**Action item**
Set down the material again. Keep every line exactly as it is.

**Excerpted data**

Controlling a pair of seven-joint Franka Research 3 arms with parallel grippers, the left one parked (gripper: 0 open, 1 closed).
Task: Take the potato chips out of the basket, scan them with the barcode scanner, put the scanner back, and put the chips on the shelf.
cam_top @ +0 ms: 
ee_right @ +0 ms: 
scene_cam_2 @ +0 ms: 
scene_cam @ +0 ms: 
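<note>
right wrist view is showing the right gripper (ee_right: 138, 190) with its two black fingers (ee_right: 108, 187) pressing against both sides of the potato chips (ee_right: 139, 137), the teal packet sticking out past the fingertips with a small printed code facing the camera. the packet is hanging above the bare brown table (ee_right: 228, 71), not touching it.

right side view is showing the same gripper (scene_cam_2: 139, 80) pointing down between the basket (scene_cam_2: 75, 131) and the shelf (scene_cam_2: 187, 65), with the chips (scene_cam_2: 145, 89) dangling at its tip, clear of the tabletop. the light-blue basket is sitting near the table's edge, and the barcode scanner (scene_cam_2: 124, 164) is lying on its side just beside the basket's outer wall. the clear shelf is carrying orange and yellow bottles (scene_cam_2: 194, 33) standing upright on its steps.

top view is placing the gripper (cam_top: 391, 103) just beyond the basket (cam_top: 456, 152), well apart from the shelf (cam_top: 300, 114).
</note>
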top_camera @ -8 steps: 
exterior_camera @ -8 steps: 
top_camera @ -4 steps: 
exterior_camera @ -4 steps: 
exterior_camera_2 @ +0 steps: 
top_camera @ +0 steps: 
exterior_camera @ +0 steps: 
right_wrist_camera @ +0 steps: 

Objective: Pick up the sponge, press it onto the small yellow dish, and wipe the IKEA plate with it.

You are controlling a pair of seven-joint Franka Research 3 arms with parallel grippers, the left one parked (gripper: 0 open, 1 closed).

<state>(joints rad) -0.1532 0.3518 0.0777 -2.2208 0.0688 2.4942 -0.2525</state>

**Completed exercise**
Controlling a pair of seven-joint Franka Research 3 arms with parallel grippers, the left one parked (gripper: 0 open, 1 closed).
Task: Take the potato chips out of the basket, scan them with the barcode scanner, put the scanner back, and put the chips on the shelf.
cam_top @ +0 ms: 
ee_right @ +0 ms: 
scene_cam_2 @ +0 ms: 
scene_cam @ +0 ms: 
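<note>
right wrist view is showing the right gripper (ee_right: 138, 190) with its two black fingers (ee_right: 108, 187) pressing against both sides of the potato chips (ee_right: 139, 137), the teal packet sticking out past the fingertips with a small printed code facing the camera. the packet is hanging above the bare brown table (ee_right: 228, 71), not touching it.

right side view is showing the same gripper (scene_cam_2: 139, 80) pointing down between the basket (scene_cam_2: 75, 131) and the shelf (scene_cam_2: 187, 65), with the chips (scene_cam_2: 145, 89) dangling at its tip, clear of the tabletop. the light-blue basket is sitting near the table's edge, and the barcode scanner (scene_cam_2: 124, 164) is lying on its side just beside the basket's outer wall. the clear shelf is carrying orange and yellow bottles (scene_cam_2: 194, 33) standing upright on its steps.

top view is placing the gripper (cam_top: 391, 103) just beyond the basket (cam_top: 456, 152), well apart from the shelf (cam_top: 300, 114).
</note>
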top_camera @ -8 steps: 
exterior_camera @ -8 steps: 
top_camera @ -4 steps: 
exterior_camera @ -4 steps: 
exterior_camera_2 @ +0 steps: 
top_camera @ +0 steps: 
exterior_camera @ +0 steps: 
right_wrist_camera @ +0 steps: 

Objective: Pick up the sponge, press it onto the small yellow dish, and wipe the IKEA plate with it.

You are controlling a pair of seven-joint Franka Research 3 arms with parallel grippers, the left one parked (gripper: 0 open, 1 closed).

<state>(joints rad) -0.1532 0.3518 0.0777 -2.2208 0.0688 2.4942 -0.2525</state>

Apart from this answer, nothing more is required.